Вечером мы с женой заглянули к Шкловским, у которых в тот день собралась тьма гостей. И все в один голос славили Евтушенко, его талант, его гражданское мужество. Один из гостей (это был Лев Исаевич Славин) в запале даже назвал Женю великим поэтом. Я оказался не то что в меньшинстве, а в полном одиночестве. Сам же Виктор Борисович в ответ на мои претензии к поэту высказался в свойственной ему манере. «Сарнов, — сказал он с неизменной своей „улыбкой Будды“, — не понимает, что любовь и проституция в самой своей основе имеют нечто общее».

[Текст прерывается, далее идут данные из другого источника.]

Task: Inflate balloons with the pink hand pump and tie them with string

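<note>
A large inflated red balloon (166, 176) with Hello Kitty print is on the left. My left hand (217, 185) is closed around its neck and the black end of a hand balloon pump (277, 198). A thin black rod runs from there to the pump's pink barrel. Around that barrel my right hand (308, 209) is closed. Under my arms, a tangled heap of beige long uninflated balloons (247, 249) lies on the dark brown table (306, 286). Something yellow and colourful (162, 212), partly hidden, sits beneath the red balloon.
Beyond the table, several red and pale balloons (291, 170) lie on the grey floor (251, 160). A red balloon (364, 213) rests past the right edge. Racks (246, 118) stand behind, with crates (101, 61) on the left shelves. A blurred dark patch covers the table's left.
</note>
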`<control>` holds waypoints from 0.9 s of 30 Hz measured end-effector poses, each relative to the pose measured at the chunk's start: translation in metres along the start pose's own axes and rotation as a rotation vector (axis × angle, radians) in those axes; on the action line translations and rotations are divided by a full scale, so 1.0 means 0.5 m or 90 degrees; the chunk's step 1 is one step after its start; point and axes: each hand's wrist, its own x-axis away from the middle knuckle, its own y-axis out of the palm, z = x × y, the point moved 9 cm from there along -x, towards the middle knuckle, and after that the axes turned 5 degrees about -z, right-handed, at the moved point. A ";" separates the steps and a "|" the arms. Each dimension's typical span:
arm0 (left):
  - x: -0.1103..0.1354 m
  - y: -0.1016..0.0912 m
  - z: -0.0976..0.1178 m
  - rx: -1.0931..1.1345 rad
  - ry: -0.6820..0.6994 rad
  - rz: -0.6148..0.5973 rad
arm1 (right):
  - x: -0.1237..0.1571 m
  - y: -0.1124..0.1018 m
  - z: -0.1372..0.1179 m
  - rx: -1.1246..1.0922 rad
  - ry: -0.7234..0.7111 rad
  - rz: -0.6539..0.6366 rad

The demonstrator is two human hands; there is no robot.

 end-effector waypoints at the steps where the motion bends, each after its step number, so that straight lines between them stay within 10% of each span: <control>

Через несколько дней в газете «Литература и жизнь», которую мы в своем кругу презрительно именовали «Лижи» (лижут, мол, задницу начальству), появилась грязная антисемитская статья известного тогда литературного проходимца Дмитрия Старикова. Проходимец этот был человек довольно начитанный (во всяком случае, в рядах его единомышленников таких эрудитов, как он, было немного), и он довольно хитроумно столкнул скандальное стихотворение Евтушенко с одноименным (1944 года) стихотворением Эренбурга. Вот Эренбург, дескать, в отличие от Евтушенко, в том давнем своем стихотворении проявил себя как настоящий, подлинный интернационалист.
Эренбург в то время был в Риме, но о подлой выходке Старикова узнал почти сразу. Во-первых, информация о ней тотчас попала в итальянские газеты. А кроме того, о «кругах по воде», которые пошли от брошенного Стариковым камня, ему быстро просигналил туда, в Италию, «комиссар» Слуцкий.
«Было бы очень хорошо, — рекомендовал он, — если бы Вы телеграфировали свое отношение к попытке Старикова прикрыться Вашим именем — немедленно и в авторитетный адрес».
Поначалу ни в какой авторитетный адрес Илья Григорьевич ни писать, ни телеграфировать не стал, а просто отправил в «Литгазету» такое коротенькое послание:
ПИСЬМО В РЕДАКЦИЮ
Находясь за границей, я с некоторым опозданием получил номер газеты «Литература и жизнь» от 27 сентября, в котором напечатана статья Д. Старикова «Об одном стихотворении». Считаю необходимым заявить, что Д. Стариков произвольно приводит цитаты из моих статей и стихов, обрывая их так, чтобы они соответствовали его мыслям и противоречили моим.